Posted by: AsteroidMiner on Oct 9, 2008 1:29 PM   
Current rating: 2    [1 = poor; 5 = excellent]
Coal is almost pure carbon, except for the URANIUM, ARSENIC, LEAD,
MERCURY, Antimony, Cobalt, Nickel, Copper, Selenium, Barium, Fluorine,
Silver, Beryllium, Iron, Sulfur, Boron, Titanium, Cadmium, Magnesium,
Calcium, Manganese, Vanadium, Chlorine, Aluminum, Chromium, Molybdenum
and Zinc that are coal's impurities. Coal smoke and cinders are commercially
viable ORE for the above elements.
Chinese industrial grade coal is sometimes stolen by peasants for cooking. The
result is that the whole family dies of arsenic poisoning because Chinese
industrial grade coal contains large amounts of arsenic. Coal varies a lot.
You have to analyze it not only mine by mine but even lump by lump.
Reference:
OUR NUCLEAR FUTURE:
THE PATH OF SELECTIVE IGNORANCE
by Alex Gabbard
Oak Ridge National Laboratory
Oak Ridge, TN
Selections from the 19th Annual Conference
SOUTHERN FUTURE SOCIETY
March 14,15,16, 1996
Nashville, Tennessee

Published by the
SOUTHERN FUTURE SOCIETY
1996
Edited by Jack D. Arters, Ed.D.
Conference Director
The truth is, all natural rocks contain most natural elements. Coal is a rock.
The average concentration of uranium in coal is 1 or 2 parts per million. Illinois
coal contains up to 103 parts per million uranium. A 1000 million watt coal
fired power plant burns 4 million tons of coal each year.
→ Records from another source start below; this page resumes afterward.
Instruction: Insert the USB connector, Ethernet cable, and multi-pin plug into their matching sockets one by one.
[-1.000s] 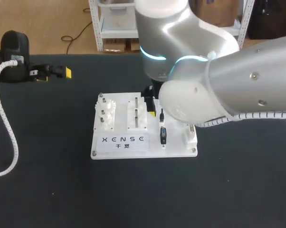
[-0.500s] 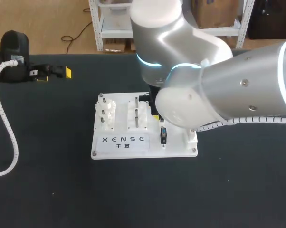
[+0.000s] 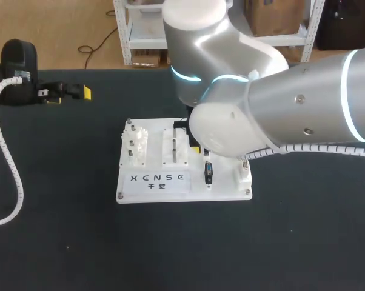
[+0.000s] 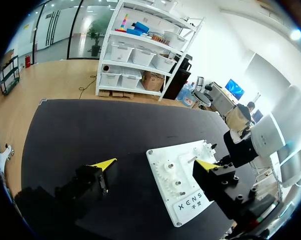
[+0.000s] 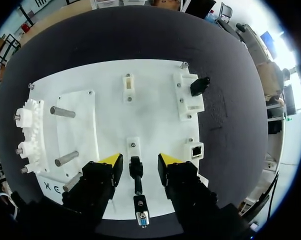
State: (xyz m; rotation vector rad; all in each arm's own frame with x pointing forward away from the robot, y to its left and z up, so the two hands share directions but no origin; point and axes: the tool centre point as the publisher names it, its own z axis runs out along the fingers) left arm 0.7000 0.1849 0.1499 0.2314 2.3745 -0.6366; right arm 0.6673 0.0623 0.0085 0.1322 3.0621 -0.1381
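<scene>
Plug [image 5: 135,170]: straddled by spread right end effector [image 5: 139,160], untouched.
Left end effector [image 4: 155,163]: spread, empty.
Risk: off-centre closing tilts plug.

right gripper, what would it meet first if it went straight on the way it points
Probably the black plug on the white board, between the open fingers of the right gripper; depth unclear.

white board [image 5: 155,100] 1 | metal pegs [image 5: 63,111] 2 | Ethernet socket [image 5: 196,149] 1
</scene>
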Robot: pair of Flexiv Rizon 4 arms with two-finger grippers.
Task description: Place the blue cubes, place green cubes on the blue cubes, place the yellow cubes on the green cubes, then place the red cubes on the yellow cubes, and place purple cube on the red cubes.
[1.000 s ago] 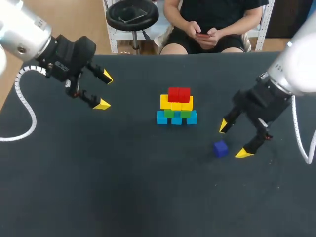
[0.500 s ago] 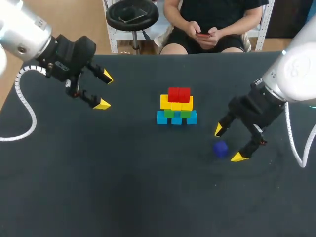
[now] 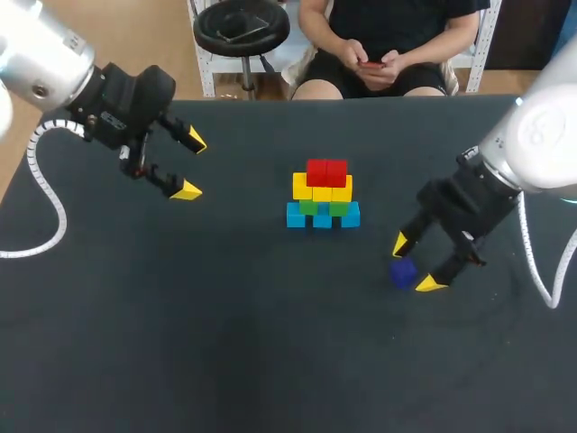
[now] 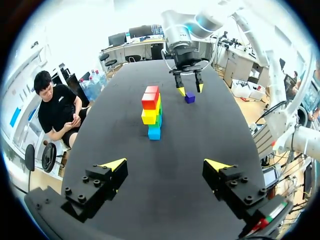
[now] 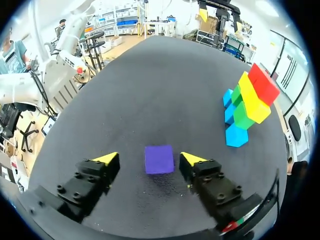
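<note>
A pyramid stands mid-table: blue cubes (image 3: 322, 216) at the base, green cubes (image 3: 323, 207) on them, yellow cubes (image 3: 322, 188) above, two red cubes (image 3: 326, 171) on top. The purple cube (image 3: 402, 271) lies on the table right of it. My right gripper (image 3: 415, 263) is low over the purple cube (image 5: 159, 159), one yellow tip on each side. The right gripper (image 5: 150, 158) is open, with a small gap between each finger and the cube. My left gripper (image 3: 190, 165) hangs open and empty at the far left, well away from the stack (image 4: 151, 112).
The black table (image 3: 225, 343) has bare room in front and to the left of the stack. A seated person behind the far edge does not touch the table.
My right gripper has moved left and down onto the purple cube, and its fingers have narrowed around it. The left arm has stayed still.
</note>
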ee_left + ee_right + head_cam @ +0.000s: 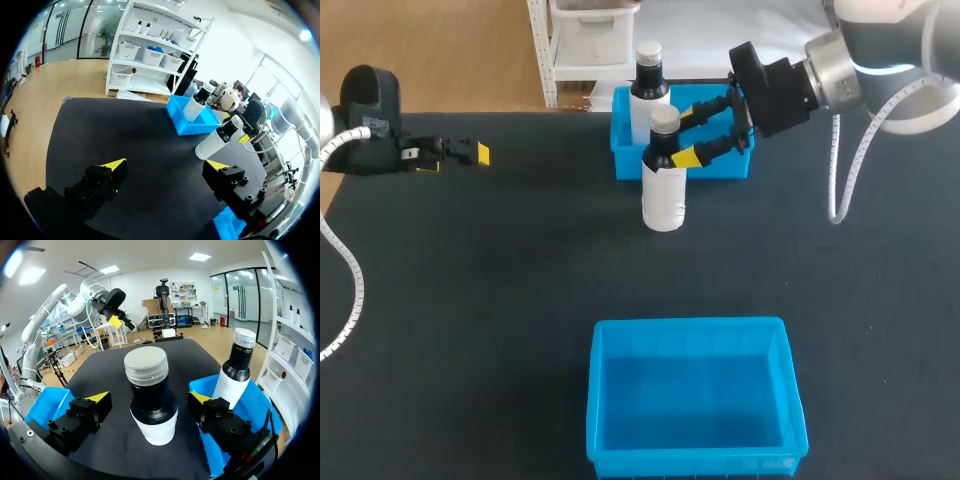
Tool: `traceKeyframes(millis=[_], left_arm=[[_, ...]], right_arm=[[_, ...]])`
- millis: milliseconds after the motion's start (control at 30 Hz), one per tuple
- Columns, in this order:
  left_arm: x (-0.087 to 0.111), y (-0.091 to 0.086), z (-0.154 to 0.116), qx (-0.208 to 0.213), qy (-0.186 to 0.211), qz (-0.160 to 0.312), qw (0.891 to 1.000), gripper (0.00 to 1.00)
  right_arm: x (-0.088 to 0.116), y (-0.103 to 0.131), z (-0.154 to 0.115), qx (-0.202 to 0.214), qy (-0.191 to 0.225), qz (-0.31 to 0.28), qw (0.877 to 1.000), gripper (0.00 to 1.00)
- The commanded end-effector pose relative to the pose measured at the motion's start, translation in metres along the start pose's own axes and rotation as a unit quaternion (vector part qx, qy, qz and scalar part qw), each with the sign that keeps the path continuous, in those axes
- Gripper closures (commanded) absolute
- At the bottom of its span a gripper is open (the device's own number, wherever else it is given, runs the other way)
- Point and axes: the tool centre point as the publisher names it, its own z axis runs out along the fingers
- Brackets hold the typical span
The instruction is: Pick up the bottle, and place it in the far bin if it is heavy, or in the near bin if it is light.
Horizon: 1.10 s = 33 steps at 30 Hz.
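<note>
Bottle (663, 190) upright on black table (470, 300); seemingly ungripped

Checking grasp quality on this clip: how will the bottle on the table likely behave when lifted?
The bottle is tall, narrow and upright, so a sideways nudge could probably tip it. The right tool straddles its dark neck, open; held that high, the body may swing. It looks rigid; weight cannot be judged.

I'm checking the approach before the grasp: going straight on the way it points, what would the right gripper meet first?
The bottle standing on the table: its dark neck sits inside the open right gripper, seemingly not yet touched.
</note>
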Motion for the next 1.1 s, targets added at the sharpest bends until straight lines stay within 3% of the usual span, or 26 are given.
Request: traceKeyframes(millis=[33, 433, 867, 933, 967, 1033, 1100], left_arm=[[0.0, 0.0, 0.0, 0.0, 0.0, 0.0, 1.0, 0.0], [0.0, 0.0, 0.0, 0.0, 0.0, 0.0, 1.0, 0.0], [0.0, 0.0, 0.0, 0.0, 0.0, 0.0, 1.0, 0.0], [0.0, 0.0, 0.0, 0.0, 0.0, 0.0, 1.0, 0.0], [0.0, 0.0, 0.0, 0.0, 0.0, 0.0, 1.0, 0.0], [0.0, 0.0, 0.0, 0.0, 0.0, 0.0, 1.0, 0.0], [0.0, 0.0, 0.0, 0.0, 0.0, 0.0, 1.0, 0.0]], right_arm=[[-0.002, 0.0, -0.001, 0.005, 0.001, -0.003, 1.0, 0.0], [-0.017, 0.003, 0.016, -0.012, -0.008, -0.018, 1.0, 0.0], [-0.018, 0.001, 0.023, -0.017, -0.013, -0.015, 1.0, 0.0], [-0.019, 0.001, 0.024, -0.017, -0.014, -0.016, 1.0, 0.13], [-0.019, 0.001, 0.024, -0.017, -0.015, -0.016, 1.0, 0.3], [-0.019, 0.001, 0.025, -0.016, -0.015, -0.016, 1.0, 0.51], [-0.019, 0.001, 0.025, -0.016, -0.016, -0.017, 1.0, 0.59]])
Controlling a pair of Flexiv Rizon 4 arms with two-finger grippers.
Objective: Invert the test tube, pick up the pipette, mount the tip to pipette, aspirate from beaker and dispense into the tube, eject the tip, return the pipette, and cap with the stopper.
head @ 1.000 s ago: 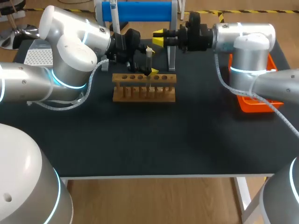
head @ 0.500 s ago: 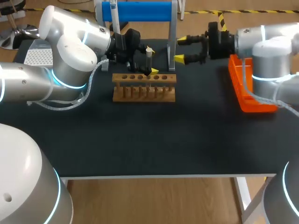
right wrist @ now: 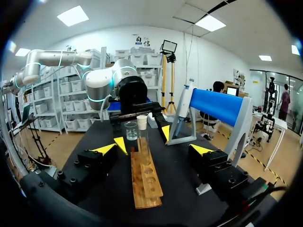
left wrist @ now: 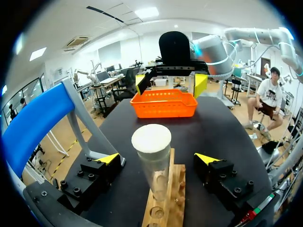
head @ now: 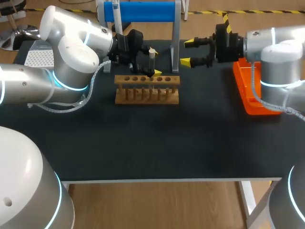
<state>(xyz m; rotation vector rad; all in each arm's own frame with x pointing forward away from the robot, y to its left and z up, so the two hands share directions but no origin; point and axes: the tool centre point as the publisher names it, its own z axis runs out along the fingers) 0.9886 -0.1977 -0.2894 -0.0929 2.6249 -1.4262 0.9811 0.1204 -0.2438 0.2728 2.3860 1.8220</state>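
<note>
Standing upright in the light wooden tube rack (head: 147,89), the clear glass test tube with a white stopper (head: 152,55) sits at the left gripper (head: 153,62). The right arm hides part of the orange plastic basket (head: 252,102), and the right gripper (head: 189,52) gapes, released. From the left wrist, spread fingers flank the tube without touching it; its contents are unclear. From the right wrist, a small clear glass beaker (right wrist: 131,131) stands near the rack's far end, its fill indistinct.
</note>
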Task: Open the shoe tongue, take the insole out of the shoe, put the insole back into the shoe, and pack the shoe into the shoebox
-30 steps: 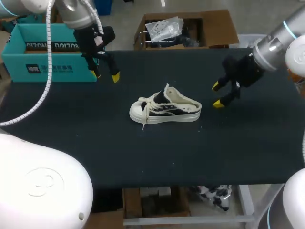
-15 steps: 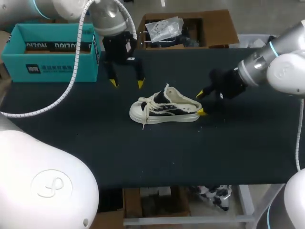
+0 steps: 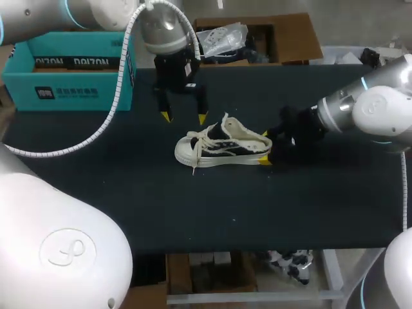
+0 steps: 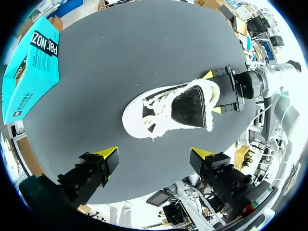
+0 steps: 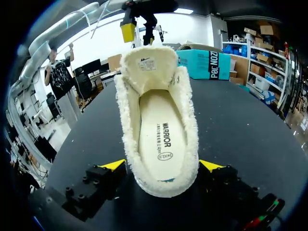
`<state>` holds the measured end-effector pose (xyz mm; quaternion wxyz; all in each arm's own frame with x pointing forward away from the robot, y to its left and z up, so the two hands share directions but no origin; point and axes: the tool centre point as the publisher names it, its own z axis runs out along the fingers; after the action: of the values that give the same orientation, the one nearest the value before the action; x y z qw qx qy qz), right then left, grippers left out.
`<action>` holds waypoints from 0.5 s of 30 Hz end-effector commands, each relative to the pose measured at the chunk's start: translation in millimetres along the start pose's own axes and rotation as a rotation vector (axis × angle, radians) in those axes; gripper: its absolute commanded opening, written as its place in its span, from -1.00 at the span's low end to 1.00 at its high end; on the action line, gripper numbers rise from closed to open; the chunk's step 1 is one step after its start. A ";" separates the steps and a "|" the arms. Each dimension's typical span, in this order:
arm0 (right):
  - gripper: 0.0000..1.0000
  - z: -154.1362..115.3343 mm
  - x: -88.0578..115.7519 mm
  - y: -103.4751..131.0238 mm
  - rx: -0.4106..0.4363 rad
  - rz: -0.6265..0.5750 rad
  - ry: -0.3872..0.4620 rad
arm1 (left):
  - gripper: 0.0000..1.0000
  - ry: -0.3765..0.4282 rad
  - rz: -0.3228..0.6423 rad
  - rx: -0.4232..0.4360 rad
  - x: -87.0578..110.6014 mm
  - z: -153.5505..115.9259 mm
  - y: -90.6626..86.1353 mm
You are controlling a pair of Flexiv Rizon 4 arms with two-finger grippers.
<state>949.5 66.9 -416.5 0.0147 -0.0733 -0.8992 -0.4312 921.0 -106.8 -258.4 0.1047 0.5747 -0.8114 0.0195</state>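
Note:
A cream and black sneaker (image 3: 222, 147) lies on its sole mid-table, toe to the left, laces loose, tongue standing up. Its cream insole (image 5: 161, 132) lies inside the shoe (image 5: 161, 125). My right gripper (image 3: 265, 148) is open at the heel, one yellow tip on each side; in the right wrist view the heel sits between the fingers of that gripper (image 5: 162, 166) with small gaps. My left gripper (image 3: 184, 118) hangs open just behind the toe and laces, holding nothing; below this gripper (image 4: 155, 153) the shoe (image 4: 168, 108) shows. The teal shoebox (image 3: 67, 71) stands open at the back left.
A brown cardboard box (image 3: 251, 38) with bagged items stands behind the table's far edge. The black tabletop (image 3: 193, 212) spreads in front of the shoe. The shoebox (image 4: 36, 62) is well off to the side of my left gripper.
My left gripper has travelled from beside the shoebox rightwards to just behind the shoe. My right gripper has slid left and lower until its fingers straddle the heel. The shoe has not moved.

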 end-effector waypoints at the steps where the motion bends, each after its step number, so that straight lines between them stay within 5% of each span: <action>1: 1.00 9.6 -5.6 -0.6 -0.019 -0.007 0.011 | 1.00 0.005 -0.004 -0.005 4.2 4.7 -6.6; 11: 1.00 19.4 -5.4 -3.1 -0.058 -0.014 0.016 | 1.00 -0.001 -0.015 -0.008 13.5 11.2 -11.5; 12: 0.44 19.7 -4.9 -3.3 -0.060 -0.014 0.012 | 1.00 -0.002 -0.015 -0.009 14.8 12.4 -12.3; 13: -0.40 20.2 -4.3 -3.1 -0.058 -0.014 0.004 | 1.00 -0.005 -0.017 -0.011 16.2 13.4 -13.1; 14: -1.00 20.5 -4.0 -2.9 -0.060 -0.016 0.000 | 1.00 -0.006 -0.018 -0.011 17.8 14.5 -14.0; 15: -1.00 20.7 -3.9 -2.8 -0.059 -0.017 -0.004 | 1.00 -0.009 -0.019 -0.013 19.8 15.7 -15.2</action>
<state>955.8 80.8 -427.6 0.0122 -0.0654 -0.8872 -0.4566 924.4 -125.1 -268.3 0.1079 0.5810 -0.8066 0.0176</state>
If you multiply 4
million tons by 1 part per million, you get 4 tons of uranium. Most of that is
U238. About .7% is U235. 4 tons = 8000 pounds. 8000 pounds times .7% =
56 pounds of U235. An average 1000 million watt coal fired power plant puts
out 56 to 112 pounds of U235 every year. There are only 2 places the uranium
can go: Up the stack or into the cinders.
Since a reactor full fuel load is around 11 tons of 2% U235 and 98% U238, and
one load lasts about 10 years, and what one coal fired power plant puts into the
air and cinders fully fuels a nuclear power plant.
Compare 4 Million tons per year with 1.1 tons per year. 1.1 divided by 4 Million
= 2.75 E -7 = .000000275 =.0000275%. Remember that only 2% of that is
U235. The nuclear power plant needs ~44 pounds of U235 per year. The coal
fired power plant burns coal by the trainload. The nuclear power plant consumes
U235 in such small quantities yearly that you could carry that much weight in a
briefcase.
See also: http://www.ornl.gov/ORNLReview/rev26-34/text/coalmain.html

Coal is a $100 Billion per year industry in the US alone. That is why stopping
coal is going to be difficult.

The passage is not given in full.